Extracted data entries:
□ □ □
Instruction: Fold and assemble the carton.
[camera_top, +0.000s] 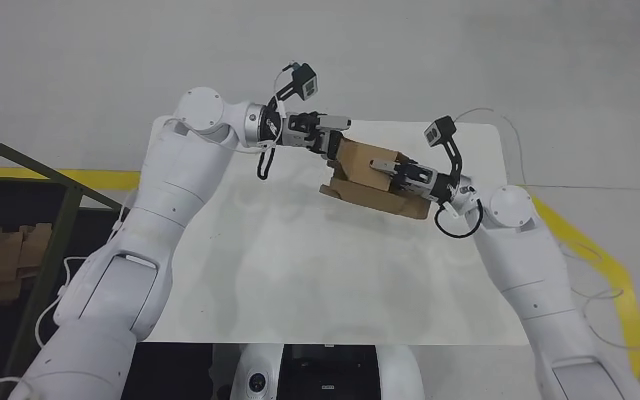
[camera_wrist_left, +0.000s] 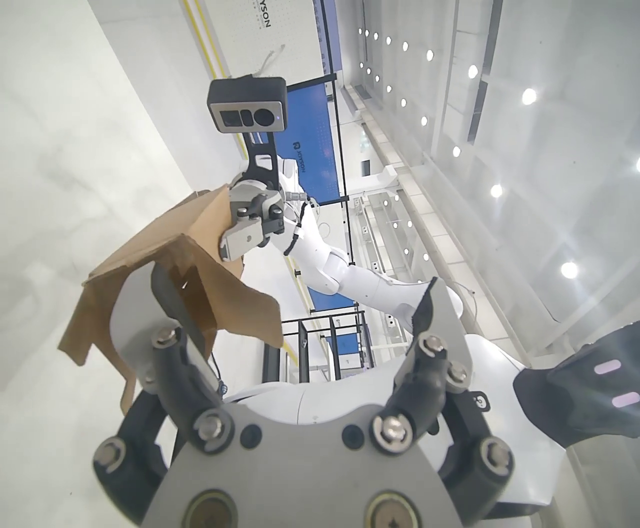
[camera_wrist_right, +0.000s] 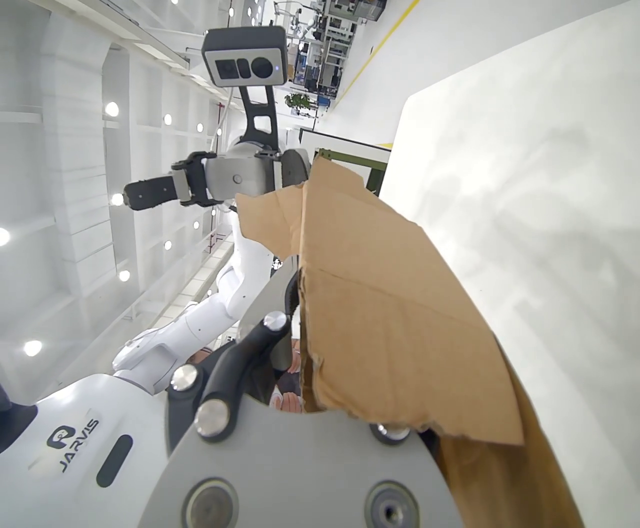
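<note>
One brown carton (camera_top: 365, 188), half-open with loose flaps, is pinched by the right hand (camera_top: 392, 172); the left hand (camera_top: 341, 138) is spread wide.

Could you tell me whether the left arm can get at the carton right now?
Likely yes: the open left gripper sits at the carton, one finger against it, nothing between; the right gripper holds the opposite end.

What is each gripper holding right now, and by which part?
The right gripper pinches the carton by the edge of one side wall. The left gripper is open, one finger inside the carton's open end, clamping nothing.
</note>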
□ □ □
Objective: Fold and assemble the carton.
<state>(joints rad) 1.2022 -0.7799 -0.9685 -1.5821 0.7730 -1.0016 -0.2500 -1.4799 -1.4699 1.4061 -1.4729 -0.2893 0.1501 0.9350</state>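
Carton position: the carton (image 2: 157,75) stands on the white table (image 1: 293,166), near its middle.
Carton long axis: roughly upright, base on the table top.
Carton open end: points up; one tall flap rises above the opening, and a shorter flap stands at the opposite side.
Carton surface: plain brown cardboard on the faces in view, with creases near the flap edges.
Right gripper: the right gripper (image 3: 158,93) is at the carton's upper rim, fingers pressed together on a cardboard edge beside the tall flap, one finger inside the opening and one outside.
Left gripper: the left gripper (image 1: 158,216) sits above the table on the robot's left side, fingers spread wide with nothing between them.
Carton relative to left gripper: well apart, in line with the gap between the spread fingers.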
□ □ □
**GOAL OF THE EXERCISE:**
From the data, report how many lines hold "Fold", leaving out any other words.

**TASK SOLUTION:**
2